Hmmm, I dunno how Merr's doing, but I *did* call . . . and got the answering machine. ^^;;; I call from 3000 miles away and all I get to talk to is the answering machine? Frankly, I feel kinda gypped. (I just looked up the spelling for that word . . . my hunch was right! "gyp" Kind of as in "gypsy." I'm still not gonna win any national spelling bees, though . . .) I hate leaving messages on answering machines 'cause I always sound dorky . . . and today's message was REALLY dorky!!! Anyways, I hope she's feeling better at least.

Hmm, got my final grades today. I did okay. Didn't fail anything . . . An A, a Pass, one B-, one B, and one B+. ^^;;;; Dang. My GPA's never gonna go back up at this rate, though . . . Stupid major requirements . . . Stats is gonna kill me next semester! It's math, so math=dead meat. *Sigh* Not to mention that stupid MCB class. Hell, I had *better* be good at psychology and LIKE it, or else this is all a big waste of time.

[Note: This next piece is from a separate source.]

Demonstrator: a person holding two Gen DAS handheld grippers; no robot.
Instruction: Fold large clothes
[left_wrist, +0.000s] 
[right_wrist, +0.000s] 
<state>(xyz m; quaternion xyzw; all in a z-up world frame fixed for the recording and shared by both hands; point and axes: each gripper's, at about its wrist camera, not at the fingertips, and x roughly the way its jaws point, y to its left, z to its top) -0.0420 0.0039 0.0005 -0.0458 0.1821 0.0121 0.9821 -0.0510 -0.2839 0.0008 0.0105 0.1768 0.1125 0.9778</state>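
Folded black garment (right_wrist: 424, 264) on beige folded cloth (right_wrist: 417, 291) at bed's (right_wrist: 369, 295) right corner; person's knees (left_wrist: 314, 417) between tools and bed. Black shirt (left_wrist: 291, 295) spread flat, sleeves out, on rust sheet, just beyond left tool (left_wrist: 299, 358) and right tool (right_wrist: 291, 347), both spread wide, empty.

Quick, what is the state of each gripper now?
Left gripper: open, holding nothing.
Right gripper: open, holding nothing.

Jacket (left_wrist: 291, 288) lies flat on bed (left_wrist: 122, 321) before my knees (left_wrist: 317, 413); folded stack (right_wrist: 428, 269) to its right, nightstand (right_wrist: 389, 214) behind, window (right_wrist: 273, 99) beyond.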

Didn't get a chance to work on the layout for this blog OR on any fanfiction today. Darnit all! I need a free host for a layout pic that's not blocking off-site picture linking. And my alarm clock *IS* busted (which I suspected since the last week of class) 'cause it didn't go off this morning AGAIN. ^^;;;; Now, I like sleeping in and all, but when I specifically want to get up, I want to get UP dammit!

Hmmm, Hotmail was acting up today. Apparently the computer my account's on was eaten or something while I was in the middle of reading my mail. Whatever ate it coughed it back up so it's okay, I guess.

We bought a WATERMELON at the supermarket today! ^_^ I picked it out so I'm hoping it's yummable . . . or at least sweet enough. I'm worried 'cause the season's early and the watermelon my aunt picked out SOUNDED great but was under-ripe and not sweet. ^^;;;; Yes, I know, I'm a weirdo. I've learned to live with it.

I wanna make my blog watermelon-colored! ^_^

My blogs are long, boring, and rambling, no? Yes? Mo . . .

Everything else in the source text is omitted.